Newly inspired by the music and back in Denver after a job directing theater at Regis Jesuit High School, Pantoja reached out to his longtime friend Justin Horrigan and insisted that the pair start a chicha band. Horrigan agreed and came on as a guitarist. Fulton serendipitously returned to Denver from Baltimore around the same time and took minimal convincing to join up. Guitarist Tyler Breuer (best known as a member of local indie-rock outfit the Knew) saw Don Chicharrón’s first show at Honky Tonk Hodgepodge in northern New Mexico. That was enough for him.

“I’ve always had a kinship to Spanish-language music. I had just started to get into chicha, coincidentally,” says Breuer. “After I saw the band there, I was like, ‘I want to play the next show.’”

Within a handful of performances, the five-piece swelled to nine members, including keyboardist Tim Sauer and a rhythm section of Mike Walsh, Andre Martinez, E.J. Ulery and Stuart Confer.

“The songwriting for this band is the easiest part of being in it. It’s the communication and the coordination that’s challenging,” says Breuer, alluding to the extended group chats required to wrangle nine people into the same place at the same time.

Nonetheless, the group managed to find time to write and record its debut album, a ten-track danceable chicha juggernaut that dabbles in reggaetón, salsa, garage rock and dramatic guitar melodies fit for a spaghetti Western. (Sultry album closer “El Coyote” sounds like the lost theme from a Sean Connery-era James Bond film.) Contributors include Pantoja’s father, Paco, one of the band’s earliest and harsher critics.

“I grew up with Aldo’s dad. He was always a very nice guy, but he was a dad you were a little bit scared of,” remembers Horrigan.

The band invited Paco to the recording sessions anyway. He coached his son through the minutiae of his pronunciation — “Oh, he was such a stickler,” says Pantoja — and gave notes on authenticity and tone.

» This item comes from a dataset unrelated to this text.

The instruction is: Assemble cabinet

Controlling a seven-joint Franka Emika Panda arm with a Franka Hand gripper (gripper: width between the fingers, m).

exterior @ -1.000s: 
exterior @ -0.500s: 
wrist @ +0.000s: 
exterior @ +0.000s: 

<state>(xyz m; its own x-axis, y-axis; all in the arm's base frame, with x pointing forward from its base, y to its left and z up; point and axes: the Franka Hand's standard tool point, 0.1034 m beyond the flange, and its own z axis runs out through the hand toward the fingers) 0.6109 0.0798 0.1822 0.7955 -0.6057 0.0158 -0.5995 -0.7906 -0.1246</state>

He takes his own turn at the microphone on “De Mal Humor,” an impassioned protest against gun violence in schools.

Sometimes the music is the message — particularly for a Spanish-language band playing in the United States during an ongoing human-rights crisis at the southern border. Pantoja began the band’s set at Levitt Pavilion last summer with a performance of African-Slavic lullaby “Duerme, Negrito,” its Spanish lyrics intended for detained immigrant children. He ended the show with a plea to vote in the then-upcoming midterm elections for lawmakers trying to end family-separation policies.

The musicians maintain their sense of social justice even as they embrace the languid, carefree exuberance at chicha's beating heart. Pantoja, chicha and Don Chicharrón's only rule for fans is simple: "They'd better dance."

"Dance, think, dance," adds Fulton.

Don Chicharrón album-release show, 9 p.m. Saturday, February 9, hi-dive, $10, 7 South Broadway.